Koleksi pribadi Yahya Ayyasy ( Ilustrasi) |
Pembaca setia. Ada satu hal yang hampir tidak disadari oleh para
orang tua bahwa ternyata, kita terlalu berlebihan dalam memperlakukan
anak. Berbagai keinginannya selalu dipenuhi, rengekannya selalu diikuti,
setiap permasalahan yang dihadapi anak hampir selalu ditolong secara
pragmatis, dll. Bahkan bila ada satu ketidaknyamanan sedikitpun pada
diri anak, secepat kilat kita menangkisnya.

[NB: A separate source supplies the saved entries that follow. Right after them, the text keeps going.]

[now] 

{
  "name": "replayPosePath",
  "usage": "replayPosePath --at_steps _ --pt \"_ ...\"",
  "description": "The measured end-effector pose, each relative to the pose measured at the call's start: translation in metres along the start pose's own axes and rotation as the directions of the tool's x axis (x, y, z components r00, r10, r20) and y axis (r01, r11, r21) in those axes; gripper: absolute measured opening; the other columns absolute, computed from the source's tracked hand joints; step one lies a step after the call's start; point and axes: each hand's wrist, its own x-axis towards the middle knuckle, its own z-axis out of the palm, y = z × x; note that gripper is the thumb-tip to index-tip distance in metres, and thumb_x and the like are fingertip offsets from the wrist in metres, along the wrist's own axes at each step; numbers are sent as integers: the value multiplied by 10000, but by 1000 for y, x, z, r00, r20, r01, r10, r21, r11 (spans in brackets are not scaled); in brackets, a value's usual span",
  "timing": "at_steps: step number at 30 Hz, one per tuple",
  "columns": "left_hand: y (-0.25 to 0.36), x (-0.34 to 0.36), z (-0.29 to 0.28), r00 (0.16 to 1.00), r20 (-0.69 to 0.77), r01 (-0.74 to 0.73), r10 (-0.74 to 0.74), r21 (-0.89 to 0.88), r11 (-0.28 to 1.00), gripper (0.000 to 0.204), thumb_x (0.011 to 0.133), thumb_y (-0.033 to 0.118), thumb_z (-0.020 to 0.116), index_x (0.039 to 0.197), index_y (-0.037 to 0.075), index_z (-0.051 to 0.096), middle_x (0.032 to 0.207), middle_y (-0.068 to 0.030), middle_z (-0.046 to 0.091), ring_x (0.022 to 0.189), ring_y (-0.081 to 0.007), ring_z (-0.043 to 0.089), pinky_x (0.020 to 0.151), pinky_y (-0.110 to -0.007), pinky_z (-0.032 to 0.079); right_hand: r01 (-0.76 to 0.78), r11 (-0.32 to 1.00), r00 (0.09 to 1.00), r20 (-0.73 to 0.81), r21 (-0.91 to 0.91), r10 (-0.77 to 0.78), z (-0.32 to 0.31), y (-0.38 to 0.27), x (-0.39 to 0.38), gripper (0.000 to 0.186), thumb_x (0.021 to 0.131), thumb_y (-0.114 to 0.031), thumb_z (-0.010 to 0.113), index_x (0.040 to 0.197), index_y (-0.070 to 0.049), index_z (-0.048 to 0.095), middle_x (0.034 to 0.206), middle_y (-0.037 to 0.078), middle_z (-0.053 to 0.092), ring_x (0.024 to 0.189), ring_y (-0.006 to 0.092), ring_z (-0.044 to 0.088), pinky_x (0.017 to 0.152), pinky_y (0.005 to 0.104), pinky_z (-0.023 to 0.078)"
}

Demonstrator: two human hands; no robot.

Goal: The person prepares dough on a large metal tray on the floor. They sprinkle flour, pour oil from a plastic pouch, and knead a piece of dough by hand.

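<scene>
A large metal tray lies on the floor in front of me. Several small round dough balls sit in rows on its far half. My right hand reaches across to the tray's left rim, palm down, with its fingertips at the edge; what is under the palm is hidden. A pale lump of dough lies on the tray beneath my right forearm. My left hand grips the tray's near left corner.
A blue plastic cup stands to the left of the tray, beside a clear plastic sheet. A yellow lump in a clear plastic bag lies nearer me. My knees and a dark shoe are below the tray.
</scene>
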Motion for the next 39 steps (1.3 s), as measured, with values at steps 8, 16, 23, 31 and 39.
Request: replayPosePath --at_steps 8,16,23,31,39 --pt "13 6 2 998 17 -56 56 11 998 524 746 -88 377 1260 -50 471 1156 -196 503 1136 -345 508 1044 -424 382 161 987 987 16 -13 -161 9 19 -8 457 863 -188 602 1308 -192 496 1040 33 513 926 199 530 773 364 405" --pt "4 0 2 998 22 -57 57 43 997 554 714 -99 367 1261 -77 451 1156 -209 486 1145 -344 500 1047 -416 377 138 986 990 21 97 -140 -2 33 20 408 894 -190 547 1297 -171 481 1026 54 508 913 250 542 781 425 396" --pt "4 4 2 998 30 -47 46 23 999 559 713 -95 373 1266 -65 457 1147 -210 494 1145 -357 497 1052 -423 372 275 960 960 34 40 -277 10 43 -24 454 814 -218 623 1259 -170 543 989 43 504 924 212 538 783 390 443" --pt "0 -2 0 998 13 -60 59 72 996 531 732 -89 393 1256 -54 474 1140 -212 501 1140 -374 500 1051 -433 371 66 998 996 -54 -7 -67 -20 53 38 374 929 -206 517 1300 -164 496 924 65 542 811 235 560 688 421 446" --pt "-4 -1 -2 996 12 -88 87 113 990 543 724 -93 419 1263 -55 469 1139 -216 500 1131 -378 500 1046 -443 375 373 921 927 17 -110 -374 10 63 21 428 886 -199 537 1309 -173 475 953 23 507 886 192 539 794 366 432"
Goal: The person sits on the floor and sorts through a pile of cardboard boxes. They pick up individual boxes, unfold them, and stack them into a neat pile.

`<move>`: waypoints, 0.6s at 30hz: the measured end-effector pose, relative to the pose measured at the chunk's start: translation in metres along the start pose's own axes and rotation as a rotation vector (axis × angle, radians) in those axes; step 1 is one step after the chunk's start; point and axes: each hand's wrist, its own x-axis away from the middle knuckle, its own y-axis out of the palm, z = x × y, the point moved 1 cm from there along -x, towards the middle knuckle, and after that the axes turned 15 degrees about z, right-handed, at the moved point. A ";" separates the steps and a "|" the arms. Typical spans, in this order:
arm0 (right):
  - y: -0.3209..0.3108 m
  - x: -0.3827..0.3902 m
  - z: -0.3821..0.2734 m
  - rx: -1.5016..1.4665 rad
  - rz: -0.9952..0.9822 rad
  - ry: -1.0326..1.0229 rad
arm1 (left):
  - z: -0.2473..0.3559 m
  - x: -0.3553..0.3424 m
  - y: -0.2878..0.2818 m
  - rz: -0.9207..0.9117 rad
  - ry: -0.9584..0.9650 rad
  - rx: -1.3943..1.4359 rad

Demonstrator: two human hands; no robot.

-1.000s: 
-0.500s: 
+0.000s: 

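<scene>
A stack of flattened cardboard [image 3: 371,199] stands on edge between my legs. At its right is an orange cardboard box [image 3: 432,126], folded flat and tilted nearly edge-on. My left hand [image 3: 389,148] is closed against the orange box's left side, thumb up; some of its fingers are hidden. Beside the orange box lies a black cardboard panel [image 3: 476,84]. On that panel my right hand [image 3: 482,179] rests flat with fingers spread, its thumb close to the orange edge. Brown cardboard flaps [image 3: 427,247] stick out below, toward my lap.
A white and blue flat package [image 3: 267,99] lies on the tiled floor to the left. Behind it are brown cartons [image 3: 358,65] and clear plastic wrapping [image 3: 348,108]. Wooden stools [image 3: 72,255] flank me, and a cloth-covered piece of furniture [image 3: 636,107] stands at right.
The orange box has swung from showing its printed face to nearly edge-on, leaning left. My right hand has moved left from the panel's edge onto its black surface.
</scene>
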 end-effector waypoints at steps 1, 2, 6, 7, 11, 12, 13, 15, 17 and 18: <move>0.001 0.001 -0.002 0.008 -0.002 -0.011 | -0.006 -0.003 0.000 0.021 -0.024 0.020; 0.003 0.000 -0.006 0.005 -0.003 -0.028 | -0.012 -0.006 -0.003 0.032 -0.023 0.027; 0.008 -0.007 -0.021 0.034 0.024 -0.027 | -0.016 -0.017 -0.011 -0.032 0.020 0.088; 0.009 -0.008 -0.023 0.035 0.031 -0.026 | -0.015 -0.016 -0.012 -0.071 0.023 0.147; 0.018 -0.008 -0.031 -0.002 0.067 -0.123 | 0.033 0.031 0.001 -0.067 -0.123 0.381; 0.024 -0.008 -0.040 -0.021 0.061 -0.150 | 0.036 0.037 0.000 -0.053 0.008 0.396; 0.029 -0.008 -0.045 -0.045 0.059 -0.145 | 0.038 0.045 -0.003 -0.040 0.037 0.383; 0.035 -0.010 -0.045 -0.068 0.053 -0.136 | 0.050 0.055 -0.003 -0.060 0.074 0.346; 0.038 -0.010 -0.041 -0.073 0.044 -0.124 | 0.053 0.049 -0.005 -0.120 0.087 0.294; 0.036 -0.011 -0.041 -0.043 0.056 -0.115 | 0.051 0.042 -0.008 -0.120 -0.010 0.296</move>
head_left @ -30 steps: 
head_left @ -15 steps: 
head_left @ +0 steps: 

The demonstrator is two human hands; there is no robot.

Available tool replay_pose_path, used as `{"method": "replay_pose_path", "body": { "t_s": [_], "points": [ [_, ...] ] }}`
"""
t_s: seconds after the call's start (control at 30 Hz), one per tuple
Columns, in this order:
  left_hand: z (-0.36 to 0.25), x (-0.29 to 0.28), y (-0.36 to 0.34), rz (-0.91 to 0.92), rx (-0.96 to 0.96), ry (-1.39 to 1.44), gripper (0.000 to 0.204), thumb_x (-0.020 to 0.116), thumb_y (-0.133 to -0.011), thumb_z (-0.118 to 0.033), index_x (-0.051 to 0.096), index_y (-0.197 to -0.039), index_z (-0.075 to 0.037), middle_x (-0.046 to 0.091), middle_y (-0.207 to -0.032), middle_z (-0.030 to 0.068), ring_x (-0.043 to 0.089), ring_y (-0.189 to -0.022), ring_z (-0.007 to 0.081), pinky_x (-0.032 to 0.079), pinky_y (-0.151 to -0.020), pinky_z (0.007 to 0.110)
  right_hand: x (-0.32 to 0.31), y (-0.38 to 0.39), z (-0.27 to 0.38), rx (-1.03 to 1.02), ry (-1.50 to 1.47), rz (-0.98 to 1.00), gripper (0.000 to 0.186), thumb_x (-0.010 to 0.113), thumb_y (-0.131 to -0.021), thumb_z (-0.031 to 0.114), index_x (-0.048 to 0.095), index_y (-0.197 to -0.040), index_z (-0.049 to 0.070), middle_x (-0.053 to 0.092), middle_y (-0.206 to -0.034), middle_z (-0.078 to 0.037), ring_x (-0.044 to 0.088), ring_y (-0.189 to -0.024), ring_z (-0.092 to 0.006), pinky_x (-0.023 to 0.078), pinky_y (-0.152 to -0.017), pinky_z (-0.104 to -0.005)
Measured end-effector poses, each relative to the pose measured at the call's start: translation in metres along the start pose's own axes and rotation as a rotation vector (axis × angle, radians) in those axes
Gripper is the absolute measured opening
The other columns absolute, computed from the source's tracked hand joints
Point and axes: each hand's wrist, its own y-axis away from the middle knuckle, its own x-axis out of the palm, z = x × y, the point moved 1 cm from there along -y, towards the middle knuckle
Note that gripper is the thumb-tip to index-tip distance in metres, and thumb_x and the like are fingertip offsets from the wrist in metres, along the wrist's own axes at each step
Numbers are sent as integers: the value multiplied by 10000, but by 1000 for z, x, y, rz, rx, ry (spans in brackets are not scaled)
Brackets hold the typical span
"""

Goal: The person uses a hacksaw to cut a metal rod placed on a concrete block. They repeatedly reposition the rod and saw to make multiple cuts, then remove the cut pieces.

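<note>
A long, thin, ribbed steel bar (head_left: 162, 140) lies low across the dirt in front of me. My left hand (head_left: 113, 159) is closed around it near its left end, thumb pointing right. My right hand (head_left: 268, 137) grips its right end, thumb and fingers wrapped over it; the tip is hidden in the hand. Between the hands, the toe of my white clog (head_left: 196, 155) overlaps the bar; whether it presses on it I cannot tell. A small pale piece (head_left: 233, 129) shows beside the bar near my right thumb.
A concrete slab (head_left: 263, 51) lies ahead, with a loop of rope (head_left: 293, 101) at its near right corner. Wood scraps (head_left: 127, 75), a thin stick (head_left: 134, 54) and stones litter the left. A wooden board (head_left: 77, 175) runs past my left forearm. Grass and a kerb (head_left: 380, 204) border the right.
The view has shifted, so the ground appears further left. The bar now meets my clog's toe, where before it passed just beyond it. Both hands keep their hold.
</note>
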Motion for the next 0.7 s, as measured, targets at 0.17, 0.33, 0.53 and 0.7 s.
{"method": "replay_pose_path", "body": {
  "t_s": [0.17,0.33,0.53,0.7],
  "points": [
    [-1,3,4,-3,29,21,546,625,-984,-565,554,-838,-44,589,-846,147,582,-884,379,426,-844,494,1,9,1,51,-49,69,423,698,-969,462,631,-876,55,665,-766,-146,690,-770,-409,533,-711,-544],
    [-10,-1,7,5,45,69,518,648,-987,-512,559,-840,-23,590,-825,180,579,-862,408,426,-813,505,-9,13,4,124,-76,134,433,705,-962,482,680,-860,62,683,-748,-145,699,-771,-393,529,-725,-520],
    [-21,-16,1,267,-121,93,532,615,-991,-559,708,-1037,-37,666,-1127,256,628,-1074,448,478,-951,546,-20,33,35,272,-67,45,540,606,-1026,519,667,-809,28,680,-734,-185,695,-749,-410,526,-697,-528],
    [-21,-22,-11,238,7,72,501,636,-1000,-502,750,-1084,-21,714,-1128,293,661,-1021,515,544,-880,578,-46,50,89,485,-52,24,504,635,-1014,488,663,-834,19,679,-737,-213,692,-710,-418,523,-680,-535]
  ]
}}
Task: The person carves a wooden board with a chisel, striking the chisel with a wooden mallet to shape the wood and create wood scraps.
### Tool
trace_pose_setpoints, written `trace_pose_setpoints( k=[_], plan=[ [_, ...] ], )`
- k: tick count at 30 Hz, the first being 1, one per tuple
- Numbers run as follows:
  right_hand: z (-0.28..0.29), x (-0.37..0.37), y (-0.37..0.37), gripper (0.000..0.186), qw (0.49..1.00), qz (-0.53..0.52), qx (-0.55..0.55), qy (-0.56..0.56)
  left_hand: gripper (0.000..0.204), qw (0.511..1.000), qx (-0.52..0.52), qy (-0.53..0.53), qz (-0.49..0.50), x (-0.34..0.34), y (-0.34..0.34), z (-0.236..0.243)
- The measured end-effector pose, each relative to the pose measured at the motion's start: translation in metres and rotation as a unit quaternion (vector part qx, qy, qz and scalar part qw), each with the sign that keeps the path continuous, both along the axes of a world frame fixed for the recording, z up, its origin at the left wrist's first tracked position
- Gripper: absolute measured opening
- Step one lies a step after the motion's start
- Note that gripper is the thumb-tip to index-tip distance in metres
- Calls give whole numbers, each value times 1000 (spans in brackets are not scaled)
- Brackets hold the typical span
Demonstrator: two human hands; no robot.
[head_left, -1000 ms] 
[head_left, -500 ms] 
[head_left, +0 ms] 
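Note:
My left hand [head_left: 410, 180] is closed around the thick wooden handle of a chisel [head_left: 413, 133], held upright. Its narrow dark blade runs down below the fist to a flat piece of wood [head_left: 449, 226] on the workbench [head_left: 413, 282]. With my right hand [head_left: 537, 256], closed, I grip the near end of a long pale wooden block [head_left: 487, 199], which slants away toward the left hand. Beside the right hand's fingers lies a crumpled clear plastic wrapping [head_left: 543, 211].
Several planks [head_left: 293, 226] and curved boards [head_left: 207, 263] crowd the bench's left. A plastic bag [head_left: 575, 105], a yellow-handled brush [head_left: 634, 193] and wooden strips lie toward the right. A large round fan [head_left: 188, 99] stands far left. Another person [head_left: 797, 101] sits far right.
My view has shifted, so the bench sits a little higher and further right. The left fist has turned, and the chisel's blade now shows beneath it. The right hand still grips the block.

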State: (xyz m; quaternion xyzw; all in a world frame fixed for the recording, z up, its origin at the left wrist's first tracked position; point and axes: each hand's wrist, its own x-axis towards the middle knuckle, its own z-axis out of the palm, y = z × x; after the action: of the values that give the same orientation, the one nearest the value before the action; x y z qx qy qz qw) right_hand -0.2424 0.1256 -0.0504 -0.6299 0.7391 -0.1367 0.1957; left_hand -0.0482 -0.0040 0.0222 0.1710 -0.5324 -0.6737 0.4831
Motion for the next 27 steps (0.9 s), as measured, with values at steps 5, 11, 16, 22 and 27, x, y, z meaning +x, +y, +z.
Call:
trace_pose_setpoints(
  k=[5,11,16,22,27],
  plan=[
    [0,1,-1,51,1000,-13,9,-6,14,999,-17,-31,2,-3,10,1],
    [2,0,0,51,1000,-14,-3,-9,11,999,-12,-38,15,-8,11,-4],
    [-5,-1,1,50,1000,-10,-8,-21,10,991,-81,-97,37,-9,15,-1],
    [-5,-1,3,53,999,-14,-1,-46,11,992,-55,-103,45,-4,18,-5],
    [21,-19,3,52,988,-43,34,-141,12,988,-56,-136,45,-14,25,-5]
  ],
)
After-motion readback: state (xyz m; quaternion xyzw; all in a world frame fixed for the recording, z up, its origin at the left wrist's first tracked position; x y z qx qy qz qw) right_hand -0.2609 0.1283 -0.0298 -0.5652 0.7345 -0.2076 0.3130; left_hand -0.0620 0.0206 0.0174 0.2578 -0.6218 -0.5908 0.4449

Banyak dampak negatif yang akan muncul dari akibat terlalu memanjakan
anak. Salah satunya, anak yang terlalu dmanjakan memiliki peluang besar
untuk tampil sebagai pribadi yang penakut. Bahkan pada titik ekstrim,
anak akan sangat bergantung pada orang lain dan tidak memiliki
kepercayaan diri untuk sekadar menyatakan dirinya “mampu” berbuat
sesuatu. Sehingga sangat wajar jika kemudian timbul beberapa perilaku
yang yang sangat tidak diharapkan seperti;
- Tidak mampu menyelesaikan masalah
- Tidak memiliki second opinion
- Egois
- Semua keinginannya harus selalu terlayani dan terpenuhi
- Harus selalu sempurna
- Keras kepala
- Emosi tidak stabil
- Kurang peka terhadap kondisi atau permasalahan yang ada
- Tidak percaya diri
- Kurang mampu bergaul dengan baik
- Penakut
Profil yang cukup dominan pada diri anak yang diakibatkan oleh pola
asuh yang memanjakan adalah sifat PENAKUT. Dalam hal ini, takut salah,
takut dengan ketidaknyamanan, takut dengan bahaya yang mengancam, takut
tidak mampu menyelesaikan masalah, dan lian-lain. Namun walau
bagaimanpun, sifat penakut harus dihindari. Karena semakin ia dibiarkan
bersama sifat penakutnya, maka ia akan semakin merepotkan kita sebagai
orangtuanya.
Berikut beberapa tips dan trik yang wajib Anda pelajari supaya Anda tidak kebablasan memanjakan anak;
1. Hindari Kebiasaan Mendramatisir Kesulitan
Yakinkan pada anak bahwa segala sesuatu bisa ditempuh dengan mudah.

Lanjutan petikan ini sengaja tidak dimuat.